2006-12-27 Thread reader
Tom Naujokas [EMAIL PROTECTED] writes:

 On Wed, 2006-27-12 at 12:51 -0600, [EMAIL PROTECTED] wrote:
 ...[snip]...
 
 Are you using [Xe]macs in console mode or in an xterm .. other?

 I'm starting xemacs from an xterm with the command xemacs . 

 What is the output of `alias|grep ls'?

 $ alias|grep ls
 alias d='ls --color'
 alias ll='ls --color -l'
 alias ls='ls --color=auto'


 But still, wouldn't commands like ls or gcc need the terminfo in
 order to know the correct escape sequences to generate for that
 internal terminal?

I am not an expert and not an Xemacs user... I use fsf emacs since
1996.  

However my terminfo has no entry for emacs either and I do not
see the escape sequences so I think the answer to above question is
no.

You might have a lisp package called ansi-colors.el in your Xemacs
installation.  Run this command against the directory that holds all
the Xemacs source lisp files (ending in *.el *.elc)

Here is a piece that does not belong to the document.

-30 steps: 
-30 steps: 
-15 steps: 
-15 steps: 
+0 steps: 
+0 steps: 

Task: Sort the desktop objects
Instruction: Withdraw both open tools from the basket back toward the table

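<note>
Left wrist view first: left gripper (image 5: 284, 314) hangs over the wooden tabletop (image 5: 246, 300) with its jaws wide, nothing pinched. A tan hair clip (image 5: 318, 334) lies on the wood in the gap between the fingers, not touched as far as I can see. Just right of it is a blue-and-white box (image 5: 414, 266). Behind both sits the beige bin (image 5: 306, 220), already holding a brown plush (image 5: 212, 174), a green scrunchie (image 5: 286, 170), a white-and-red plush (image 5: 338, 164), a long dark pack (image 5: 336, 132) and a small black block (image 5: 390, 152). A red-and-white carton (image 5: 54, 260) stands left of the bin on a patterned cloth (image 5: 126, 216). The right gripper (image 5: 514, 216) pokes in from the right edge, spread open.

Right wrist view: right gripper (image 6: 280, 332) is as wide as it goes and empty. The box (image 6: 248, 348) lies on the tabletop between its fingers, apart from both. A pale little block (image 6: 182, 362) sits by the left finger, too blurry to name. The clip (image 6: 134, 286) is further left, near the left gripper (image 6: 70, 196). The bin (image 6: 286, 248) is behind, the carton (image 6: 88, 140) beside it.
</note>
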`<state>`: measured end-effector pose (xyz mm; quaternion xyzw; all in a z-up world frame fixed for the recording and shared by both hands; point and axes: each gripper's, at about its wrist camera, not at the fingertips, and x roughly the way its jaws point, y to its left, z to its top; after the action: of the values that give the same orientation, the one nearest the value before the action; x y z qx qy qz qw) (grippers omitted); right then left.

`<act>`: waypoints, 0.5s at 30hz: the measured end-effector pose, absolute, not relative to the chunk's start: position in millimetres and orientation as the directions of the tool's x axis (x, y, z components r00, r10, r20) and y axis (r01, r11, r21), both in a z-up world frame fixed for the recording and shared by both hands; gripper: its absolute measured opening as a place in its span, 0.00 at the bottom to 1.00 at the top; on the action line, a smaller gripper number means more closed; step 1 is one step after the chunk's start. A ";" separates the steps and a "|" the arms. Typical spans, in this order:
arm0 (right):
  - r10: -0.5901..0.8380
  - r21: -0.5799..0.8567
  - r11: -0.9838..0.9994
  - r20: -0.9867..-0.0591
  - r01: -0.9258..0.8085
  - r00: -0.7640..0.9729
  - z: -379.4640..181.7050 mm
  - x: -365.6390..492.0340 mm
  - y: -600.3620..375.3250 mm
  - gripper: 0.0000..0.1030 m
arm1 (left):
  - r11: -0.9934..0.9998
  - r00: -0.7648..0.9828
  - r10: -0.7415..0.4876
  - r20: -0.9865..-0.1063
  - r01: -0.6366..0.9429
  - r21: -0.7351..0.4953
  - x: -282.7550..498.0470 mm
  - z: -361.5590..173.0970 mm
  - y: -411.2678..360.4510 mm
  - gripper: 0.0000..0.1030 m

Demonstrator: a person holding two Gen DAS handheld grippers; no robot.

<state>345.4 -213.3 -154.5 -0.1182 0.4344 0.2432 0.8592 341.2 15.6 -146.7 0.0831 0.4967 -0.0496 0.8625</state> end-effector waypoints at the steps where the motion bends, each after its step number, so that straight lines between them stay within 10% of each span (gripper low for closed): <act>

   find YourLispDirectory/ -iname '*ansi*'

And see if it is available.  If so I think it will do what you need
for now.  But I do beleive something in your env is causing the
trouble.

  For expert advice on this I suggest you post a question on:
  gnu.emacs.xemacs  newsgroup.

You can get to that newsgroup on www.gmane.org to.  Its called:
 gmane.emacs.xemacs.general

Someone there will be able to give you expert advice.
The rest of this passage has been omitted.